Hybrid models generalize better to warmer climate conditions than process-based and purely data-driven models
Abstract. Deep-learning based rainfall-runoff models, in particular long short-term memory networks (LSTM), have been shown to outperform traditional hydrological models at various tasks, both when used as purely data-driven models and when combined with process-based models in a hybrid setting. These tasks include predictions in ungauged basins (PUB) and regions (PUR), tasks which have traditionally been challenging for conceptual hydrological models. While the spatial generalizability of deep-learning based models has received a lot of attention, it is less clear how they generalize to unseen and warmer climate conditions, i.e. how suitable these models are for hydrological climate impact studies.
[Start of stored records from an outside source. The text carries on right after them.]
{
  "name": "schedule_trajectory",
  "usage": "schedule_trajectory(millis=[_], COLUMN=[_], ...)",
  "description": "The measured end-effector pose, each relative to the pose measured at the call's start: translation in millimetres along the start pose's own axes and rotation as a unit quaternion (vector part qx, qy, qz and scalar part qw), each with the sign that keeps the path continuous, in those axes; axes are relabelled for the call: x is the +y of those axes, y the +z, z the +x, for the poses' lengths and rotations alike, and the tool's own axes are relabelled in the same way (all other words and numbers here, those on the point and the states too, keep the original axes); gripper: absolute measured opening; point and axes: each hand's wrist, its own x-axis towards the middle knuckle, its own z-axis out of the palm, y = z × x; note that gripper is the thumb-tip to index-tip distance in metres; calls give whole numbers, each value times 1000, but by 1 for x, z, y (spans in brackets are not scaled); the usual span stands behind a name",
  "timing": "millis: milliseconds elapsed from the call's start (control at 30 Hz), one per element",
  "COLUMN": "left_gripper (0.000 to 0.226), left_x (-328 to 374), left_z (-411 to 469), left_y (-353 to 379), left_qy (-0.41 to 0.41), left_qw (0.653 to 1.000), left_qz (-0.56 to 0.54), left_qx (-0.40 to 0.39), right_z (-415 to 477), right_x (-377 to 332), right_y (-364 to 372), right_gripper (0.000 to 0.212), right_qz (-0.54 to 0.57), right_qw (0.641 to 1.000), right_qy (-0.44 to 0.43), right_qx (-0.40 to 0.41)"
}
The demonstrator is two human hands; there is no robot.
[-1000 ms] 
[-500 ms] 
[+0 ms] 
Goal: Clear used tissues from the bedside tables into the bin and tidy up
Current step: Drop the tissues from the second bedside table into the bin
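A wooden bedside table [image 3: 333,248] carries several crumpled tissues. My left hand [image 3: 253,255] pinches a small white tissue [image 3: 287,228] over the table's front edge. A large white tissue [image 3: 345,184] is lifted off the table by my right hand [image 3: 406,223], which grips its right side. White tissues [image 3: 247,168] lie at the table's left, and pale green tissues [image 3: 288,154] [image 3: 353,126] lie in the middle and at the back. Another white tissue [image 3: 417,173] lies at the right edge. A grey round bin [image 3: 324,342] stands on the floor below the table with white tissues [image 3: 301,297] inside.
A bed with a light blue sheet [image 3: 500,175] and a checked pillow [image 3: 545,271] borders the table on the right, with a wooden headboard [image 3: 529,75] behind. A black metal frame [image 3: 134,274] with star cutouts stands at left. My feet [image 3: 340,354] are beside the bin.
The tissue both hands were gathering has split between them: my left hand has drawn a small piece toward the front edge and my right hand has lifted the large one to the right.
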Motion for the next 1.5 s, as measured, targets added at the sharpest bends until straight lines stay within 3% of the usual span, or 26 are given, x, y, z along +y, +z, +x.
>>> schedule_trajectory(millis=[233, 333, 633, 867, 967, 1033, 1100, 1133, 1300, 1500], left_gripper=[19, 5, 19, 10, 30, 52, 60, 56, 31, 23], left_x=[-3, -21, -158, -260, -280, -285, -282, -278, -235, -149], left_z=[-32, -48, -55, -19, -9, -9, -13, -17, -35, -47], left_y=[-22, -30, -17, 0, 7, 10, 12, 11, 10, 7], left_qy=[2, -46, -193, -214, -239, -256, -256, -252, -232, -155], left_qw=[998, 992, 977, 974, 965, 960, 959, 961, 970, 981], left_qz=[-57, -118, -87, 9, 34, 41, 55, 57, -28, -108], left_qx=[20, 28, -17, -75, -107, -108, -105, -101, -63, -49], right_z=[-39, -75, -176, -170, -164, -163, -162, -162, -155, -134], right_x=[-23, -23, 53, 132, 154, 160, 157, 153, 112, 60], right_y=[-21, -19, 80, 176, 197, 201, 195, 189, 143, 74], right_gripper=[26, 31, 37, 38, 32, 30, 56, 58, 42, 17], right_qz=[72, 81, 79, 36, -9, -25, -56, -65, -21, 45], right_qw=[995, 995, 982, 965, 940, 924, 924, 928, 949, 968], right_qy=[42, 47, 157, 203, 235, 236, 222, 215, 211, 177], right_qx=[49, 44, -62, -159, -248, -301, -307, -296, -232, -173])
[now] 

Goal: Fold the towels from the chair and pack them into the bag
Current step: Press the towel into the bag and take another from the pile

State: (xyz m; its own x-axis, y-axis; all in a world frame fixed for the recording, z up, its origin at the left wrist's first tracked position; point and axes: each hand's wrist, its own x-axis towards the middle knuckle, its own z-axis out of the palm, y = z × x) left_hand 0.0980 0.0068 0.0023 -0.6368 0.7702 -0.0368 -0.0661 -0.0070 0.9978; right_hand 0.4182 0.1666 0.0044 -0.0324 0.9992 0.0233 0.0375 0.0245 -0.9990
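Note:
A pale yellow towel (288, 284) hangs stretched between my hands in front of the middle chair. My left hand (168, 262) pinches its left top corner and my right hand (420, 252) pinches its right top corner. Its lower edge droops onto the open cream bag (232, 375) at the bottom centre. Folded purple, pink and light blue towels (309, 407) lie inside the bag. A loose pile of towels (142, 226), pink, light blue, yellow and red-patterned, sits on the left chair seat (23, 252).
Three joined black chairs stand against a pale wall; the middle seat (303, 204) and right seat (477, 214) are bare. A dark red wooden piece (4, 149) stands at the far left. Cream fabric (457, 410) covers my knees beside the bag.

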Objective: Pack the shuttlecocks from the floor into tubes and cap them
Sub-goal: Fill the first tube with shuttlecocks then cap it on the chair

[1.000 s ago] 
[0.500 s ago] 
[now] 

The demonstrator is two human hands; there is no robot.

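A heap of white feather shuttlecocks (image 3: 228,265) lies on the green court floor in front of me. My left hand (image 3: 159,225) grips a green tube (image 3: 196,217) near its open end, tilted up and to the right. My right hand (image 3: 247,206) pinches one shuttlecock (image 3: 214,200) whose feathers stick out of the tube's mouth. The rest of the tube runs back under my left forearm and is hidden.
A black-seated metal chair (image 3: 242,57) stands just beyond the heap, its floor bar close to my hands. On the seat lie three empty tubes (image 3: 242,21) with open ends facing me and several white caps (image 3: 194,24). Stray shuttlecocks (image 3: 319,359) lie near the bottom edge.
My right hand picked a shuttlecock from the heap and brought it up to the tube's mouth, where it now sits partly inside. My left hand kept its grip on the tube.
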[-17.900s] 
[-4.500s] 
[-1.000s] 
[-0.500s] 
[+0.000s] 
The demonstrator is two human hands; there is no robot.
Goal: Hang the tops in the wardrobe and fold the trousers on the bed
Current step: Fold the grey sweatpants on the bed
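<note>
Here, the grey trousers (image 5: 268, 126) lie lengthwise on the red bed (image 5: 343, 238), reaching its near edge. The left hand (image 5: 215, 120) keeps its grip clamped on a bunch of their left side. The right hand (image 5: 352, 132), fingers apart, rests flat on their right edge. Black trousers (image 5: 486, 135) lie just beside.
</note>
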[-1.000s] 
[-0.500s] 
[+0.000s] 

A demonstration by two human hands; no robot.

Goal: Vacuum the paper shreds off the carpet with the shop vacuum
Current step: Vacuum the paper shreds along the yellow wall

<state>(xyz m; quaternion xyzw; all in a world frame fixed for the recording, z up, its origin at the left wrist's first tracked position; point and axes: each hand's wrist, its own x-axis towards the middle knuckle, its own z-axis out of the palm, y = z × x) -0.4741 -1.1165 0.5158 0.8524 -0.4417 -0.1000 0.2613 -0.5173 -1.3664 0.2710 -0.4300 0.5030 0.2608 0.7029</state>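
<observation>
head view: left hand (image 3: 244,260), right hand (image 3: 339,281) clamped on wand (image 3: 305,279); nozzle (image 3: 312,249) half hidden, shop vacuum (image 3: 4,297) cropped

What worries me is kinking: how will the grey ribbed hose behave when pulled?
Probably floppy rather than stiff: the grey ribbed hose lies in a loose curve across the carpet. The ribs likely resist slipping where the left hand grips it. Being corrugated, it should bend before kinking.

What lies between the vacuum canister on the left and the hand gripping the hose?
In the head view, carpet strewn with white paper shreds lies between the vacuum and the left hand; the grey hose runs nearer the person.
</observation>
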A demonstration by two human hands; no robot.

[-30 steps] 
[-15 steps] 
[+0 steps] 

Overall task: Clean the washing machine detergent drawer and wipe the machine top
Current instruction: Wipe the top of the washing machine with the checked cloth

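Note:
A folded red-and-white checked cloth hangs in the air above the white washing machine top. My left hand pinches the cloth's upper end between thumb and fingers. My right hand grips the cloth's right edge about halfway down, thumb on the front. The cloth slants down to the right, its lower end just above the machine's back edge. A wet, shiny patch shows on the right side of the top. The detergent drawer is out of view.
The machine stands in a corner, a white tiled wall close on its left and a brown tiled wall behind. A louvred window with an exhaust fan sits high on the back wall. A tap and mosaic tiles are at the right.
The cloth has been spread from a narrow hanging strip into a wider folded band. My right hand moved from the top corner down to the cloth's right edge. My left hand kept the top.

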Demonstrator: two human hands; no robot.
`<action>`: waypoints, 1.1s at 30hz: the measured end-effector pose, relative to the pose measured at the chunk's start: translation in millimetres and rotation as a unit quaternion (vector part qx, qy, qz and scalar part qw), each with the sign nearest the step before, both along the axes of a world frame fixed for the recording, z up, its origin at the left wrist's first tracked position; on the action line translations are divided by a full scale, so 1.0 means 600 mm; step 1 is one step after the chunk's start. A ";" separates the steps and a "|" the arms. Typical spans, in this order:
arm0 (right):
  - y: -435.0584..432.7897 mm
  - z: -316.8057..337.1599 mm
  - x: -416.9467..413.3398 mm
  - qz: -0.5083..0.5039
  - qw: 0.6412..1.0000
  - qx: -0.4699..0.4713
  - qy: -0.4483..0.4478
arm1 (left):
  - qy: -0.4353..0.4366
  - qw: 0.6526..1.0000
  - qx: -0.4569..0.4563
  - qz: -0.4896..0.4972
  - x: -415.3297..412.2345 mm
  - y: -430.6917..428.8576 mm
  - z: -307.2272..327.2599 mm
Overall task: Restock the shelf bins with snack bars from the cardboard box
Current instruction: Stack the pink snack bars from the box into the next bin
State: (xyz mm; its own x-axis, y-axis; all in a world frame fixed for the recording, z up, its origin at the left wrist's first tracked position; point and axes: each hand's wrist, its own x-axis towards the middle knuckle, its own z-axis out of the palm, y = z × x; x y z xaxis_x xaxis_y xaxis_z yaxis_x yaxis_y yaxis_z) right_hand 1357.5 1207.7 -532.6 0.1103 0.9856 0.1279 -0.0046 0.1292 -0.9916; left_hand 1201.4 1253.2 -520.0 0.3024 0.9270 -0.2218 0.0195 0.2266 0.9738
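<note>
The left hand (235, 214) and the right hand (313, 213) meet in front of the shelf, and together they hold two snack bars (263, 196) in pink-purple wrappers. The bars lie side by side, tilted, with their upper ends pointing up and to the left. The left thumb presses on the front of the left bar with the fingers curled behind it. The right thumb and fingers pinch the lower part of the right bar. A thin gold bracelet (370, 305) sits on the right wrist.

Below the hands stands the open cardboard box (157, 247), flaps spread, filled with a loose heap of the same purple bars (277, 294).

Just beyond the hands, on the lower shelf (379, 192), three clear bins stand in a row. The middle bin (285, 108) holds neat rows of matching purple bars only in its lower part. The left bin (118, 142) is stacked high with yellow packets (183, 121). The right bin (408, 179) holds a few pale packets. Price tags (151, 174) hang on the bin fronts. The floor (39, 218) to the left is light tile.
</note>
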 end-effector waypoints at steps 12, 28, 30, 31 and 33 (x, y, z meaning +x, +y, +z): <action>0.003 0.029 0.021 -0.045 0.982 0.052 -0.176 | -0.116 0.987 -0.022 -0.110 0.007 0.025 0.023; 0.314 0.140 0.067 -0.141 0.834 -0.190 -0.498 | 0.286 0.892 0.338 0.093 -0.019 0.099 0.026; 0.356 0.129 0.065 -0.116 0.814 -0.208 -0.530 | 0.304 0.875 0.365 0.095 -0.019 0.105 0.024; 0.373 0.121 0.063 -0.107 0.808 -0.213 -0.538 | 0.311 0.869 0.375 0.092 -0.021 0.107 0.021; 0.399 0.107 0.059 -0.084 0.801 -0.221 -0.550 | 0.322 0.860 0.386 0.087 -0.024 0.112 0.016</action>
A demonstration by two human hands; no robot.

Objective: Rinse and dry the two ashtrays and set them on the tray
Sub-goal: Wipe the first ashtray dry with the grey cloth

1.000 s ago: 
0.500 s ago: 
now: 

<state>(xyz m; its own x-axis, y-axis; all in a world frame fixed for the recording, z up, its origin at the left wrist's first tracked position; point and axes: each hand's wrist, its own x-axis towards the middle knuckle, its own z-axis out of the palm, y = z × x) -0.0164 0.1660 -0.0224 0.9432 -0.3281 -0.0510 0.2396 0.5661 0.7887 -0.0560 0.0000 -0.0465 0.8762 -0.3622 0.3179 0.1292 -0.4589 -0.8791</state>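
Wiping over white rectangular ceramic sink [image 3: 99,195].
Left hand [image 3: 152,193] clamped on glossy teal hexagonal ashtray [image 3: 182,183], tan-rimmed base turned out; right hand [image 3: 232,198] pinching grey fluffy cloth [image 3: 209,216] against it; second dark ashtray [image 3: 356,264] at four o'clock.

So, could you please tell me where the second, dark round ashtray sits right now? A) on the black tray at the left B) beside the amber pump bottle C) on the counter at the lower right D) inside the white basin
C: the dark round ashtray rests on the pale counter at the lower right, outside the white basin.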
To address this research gap, we assess the ability of three types of models including (1) fully data-driven (LSTMs), (2) conceptual (Hydrologiska Byråns Vattenbalansavdelning (HBV)), and (3) hybrid (LSTM-HBV) models to simulate streamflow under conditions warmer than those used to train the models by running a differential split sample test. That is, we trained the models using data from the historical period 1960–1990 and evaluated them on both data of this period as well as of the warmer period 2000–2023. We find that LSTMs, while being the most accurate during the 1960–1990 period, have inferior generalizability to the warm period compared to the hybrid and conceptual models. In addition, we show that when generalizing to the warm period, hybrid models have similar accuracy as LSTMs, independently of whether the entire streamflow distribution or extreme events such as floods and droughts are considered. However, for snow-dominated catchments, all models suffer from similar reductions in accuracy when simulating streamflow under unseen climate conditions and the LSTM is the most accurate model for all periods. A detailed look at the snowmelt simulations of the hybrid and conceptual model suggests that better process-representation might be needed to accurately capture the dynamics of snow-melt and -accumulation processes, which are highly sensitive to changes in temperature. We conclude that the hybrid models effectively combine the high accuracy of LSTMs when predicting in ungauged basins with the good generalizability under changes in climate of conceptual hydrological models. This makes them a suitable choice for hydrological climate change impact assessments, particularly in ungauged basins.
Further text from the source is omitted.